> Brief: Copy out exactly the lines below that run from the one holding "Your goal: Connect" to the one holding "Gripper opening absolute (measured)", keeping both of those lines and no others.

(Stored data entries)
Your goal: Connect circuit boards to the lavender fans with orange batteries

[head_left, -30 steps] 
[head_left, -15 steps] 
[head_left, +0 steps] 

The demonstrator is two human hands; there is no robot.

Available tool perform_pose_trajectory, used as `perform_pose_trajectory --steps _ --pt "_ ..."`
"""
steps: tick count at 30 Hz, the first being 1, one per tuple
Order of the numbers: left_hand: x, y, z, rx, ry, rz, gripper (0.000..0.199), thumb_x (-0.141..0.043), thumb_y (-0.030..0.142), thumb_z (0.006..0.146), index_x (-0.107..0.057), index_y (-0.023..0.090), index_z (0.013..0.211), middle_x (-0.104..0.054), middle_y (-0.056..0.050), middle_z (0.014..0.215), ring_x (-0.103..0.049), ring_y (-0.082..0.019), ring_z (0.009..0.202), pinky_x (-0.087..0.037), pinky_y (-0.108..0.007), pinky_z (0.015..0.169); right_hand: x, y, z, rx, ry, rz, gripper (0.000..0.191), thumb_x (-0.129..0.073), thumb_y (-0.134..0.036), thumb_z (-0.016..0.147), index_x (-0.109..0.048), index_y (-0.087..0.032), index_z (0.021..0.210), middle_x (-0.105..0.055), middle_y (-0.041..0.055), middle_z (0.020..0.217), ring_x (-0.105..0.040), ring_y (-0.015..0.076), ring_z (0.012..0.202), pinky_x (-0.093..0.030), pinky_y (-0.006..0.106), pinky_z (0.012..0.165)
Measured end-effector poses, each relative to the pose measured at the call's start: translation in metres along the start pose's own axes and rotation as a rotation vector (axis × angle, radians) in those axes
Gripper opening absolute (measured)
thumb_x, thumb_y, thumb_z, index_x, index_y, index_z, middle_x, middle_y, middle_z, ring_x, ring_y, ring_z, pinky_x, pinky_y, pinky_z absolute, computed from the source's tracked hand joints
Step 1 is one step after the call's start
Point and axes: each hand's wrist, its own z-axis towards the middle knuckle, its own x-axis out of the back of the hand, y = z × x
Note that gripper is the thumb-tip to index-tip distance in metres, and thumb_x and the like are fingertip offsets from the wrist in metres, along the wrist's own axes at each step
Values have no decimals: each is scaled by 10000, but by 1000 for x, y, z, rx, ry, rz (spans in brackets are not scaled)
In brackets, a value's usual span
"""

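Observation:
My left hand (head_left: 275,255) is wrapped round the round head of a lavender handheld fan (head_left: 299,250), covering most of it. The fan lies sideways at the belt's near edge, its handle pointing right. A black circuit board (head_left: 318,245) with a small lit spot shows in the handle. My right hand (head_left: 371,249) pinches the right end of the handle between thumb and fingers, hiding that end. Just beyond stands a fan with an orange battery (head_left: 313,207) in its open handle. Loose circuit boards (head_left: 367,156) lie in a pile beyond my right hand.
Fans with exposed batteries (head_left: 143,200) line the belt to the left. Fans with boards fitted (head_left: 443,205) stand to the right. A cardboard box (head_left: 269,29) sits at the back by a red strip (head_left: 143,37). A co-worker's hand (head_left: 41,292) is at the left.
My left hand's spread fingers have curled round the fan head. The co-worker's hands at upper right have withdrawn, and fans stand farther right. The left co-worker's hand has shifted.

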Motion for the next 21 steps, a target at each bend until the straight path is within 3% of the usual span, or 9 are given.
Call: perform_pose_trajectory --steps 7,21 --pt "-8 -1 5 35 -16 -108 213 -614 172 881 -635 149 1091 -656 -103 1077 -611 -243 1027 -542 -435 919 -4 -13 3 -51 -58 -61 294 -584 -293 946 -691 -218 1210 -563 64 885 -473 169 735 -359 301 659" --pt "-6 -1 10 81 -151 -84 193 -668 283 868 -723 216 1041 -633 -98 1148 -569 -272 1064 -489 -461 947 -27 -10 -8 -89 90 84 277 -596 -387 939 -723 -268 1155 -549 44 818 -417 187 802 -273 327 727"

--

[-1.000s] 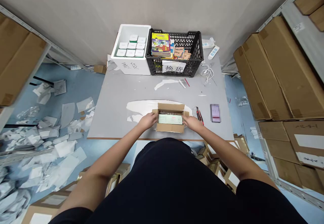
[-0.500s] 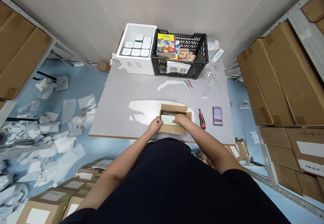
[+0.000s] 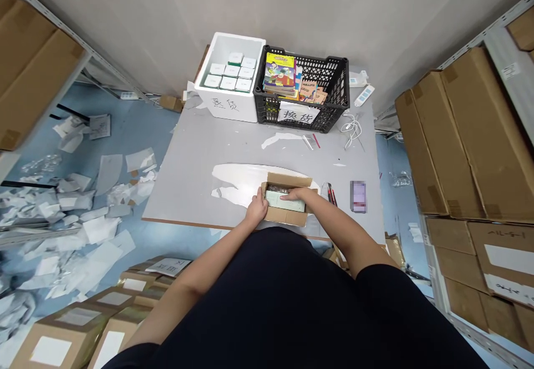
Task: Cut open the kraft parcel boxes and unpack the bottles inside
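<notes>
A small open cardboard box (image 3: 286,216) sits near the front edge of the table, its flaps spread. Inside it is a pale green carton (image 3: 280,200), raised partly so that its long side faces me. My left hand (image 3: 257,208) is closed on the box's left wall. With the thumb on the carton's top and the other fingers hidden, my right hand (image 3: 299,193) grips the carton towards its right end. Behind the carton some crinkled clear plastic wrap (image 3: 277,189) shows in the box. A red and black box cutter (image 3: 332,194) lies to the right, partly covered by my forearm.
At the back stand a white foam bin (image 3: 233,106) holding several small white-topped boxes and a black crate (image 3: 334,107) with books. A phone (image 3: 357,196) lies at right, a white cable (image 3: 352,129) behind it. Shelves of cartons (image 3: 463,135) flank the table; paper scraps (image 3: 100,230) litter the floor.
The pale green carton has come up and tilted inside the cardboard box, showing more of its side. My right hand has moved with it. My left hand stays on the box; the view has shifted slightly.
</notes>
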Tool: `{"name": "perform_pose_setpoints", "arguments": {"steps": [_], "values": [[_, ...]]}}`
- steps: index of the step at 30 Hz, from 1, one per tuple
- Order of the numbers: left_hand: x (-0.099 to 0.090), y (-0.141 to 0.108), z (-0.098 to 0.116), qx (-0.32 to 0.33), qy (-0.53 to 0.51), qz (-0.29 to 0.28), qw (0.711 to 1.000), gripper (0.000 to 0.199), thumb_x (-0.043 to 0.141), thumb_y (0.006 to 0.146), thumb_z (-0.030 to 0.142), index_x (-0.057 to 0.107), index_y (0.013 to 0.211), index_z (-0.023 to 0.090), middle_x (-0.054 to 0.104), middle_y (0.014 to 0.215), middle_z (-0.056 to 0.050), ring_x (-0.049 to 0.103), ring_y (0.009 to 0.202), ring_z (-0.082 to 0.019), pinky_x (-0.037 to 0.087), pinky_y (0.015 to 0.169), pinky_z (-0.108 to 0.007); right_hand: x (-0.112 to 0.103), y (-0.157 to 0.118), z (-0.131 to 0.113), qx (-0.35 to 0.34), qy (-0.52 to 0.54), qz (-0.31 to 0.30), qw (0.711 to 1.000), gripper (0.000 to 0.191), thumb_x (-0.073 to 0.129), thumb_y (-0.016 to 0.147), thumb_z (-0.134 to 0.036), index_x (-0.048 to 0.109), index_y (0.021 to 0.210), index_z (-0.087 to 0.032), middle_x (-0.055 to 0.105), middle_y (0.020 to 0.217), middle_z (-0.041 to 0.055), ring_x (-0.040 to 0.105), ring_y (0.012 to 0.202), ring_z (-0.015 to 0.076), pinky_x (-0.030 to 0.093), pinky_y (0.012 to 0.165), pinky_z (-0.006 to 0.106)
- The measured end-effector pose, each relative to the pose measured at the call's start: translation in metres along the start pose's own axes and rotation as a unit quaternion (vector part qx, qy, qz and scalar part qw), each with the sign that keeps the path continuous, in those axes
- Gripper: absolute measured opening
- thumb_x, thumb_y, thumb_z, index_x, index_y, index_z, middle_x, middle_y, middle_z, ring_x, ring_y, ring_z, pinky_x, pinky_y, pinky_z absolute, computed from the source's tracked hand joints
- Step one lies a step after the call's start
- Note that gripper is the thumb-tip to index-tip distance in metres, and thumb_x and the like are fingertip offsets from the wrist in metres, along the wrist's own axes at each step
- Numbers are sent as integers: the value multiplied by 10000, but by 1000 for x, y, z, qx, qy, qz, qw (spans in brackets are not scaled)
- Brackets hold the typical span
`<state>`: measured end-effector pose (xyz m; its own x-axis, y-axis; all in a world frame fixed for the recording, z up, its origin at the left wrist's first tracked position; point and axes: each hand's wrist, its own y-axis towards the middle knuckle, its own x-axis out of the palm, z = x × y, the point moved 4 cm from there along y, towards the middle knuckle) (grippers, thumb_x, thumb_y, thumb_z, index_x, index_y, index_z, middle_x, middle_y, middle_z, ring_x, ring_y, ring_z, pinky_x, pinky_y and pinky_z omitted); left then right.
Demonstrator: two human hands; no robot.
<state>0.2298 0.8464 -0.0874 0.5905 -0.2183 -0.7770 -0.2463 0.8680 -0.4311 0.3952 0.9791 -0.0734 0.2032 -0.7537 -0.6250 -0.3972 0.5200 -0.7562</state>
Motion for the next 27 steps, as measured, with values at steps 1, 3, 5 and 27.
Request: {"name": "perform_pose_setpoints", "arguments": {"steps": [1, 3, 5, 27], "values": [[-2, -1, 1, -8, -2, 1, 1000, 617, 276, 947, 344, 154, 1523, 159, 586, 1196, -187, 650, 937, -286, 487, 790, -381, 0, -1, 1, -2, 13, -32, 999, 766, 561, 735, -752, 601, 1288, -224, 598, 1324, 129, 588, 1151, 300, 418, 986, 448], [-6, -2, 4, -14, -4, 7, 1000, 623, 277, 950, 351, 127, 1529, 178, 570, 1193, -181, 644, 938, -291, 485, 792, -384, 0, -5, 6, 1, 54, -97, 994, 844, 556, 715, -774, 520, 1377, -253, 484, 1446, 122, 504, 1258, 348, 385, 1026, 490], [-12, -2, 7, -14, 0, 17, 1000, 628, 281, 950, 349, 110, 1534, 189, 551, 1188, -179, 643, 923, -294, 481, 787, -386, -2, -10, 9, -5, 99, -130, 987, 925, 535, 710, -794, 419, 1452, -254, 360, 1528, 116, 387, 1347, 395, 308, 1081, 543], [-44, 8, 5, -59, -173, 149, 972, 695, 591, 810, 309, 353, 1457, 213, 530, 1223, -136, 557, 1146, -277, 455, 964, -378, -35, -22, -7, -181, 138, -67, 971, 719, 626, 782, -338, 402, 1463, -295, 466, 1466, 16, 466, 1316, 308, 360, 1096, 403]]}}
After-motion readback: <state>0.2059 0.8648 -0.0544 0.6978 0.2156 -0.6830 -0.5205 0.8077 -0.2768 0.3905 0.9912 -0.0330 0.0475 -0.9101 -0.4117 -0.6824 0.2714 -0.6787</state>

> Solution:
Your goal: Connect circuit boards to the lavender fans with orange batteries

[head_left, -30 steps] 
[head_left, -15 steps] 
[head_left, +0 steps] 

The demonstrator is two human hands; there is no robot.

Available tool perform_pose_trajectory, used as `perform_pose_trajectory --steps _ --pt "_ ..."`
"""
steps: tick count at 30 Hz, the first being 1, one per tuple
Order of the numbers: left_hand: x, y, z, rx, ry, rz, gripper (0.000..0.199), thumb_x (-0.141..0.043), thumb_y (-0.030..0.142), thumb_z (0.006..0.146), index_x (-0.107..0.057), index_y (-0.023..0.090), index_z (0.013..0.211), middle_x (-0.104..0.054), middle_y (-0.056..0.050), middle_z (0.014..0.215), ring_x (-0.103..0.049), ring_y (-0.082..0.019), ring_z (0.009..0.202), pinky_x (-0.087..0.037), pinky_y (-0.108..0.007), pinky_z (0.015..0.169); right_hand: x, y, z, rx, ry, rz, gripper (0.000..0.191), thumb_x (-0.129..0.073), thumb_y (-0.134..0.036), thumb_z (-0.016..0.147), index_x (-0.109..0.048), index_y (-0.087..0.032), index_z (0.021..0.210), middle_x (-0.105..0.055), middle_y (-0.041..0.055), middle_z (0.020..0.217), ring_x (-0.105..0.040), ring_y (-0.015..0.076), ring_z (0.012..0.202), pinky_x (-0.093..0.030), pinky_y (-0.006..0.106), pinky_z (0.012..0.165)
Measured end-effector poses, each relative to the pose measured at the call's start: translation in metres along the start pose's own axes and rotation as a rotation vector (axis × angle, radians) in those axes
Gripper opening absolute (measured)

With this, the exercise is finished.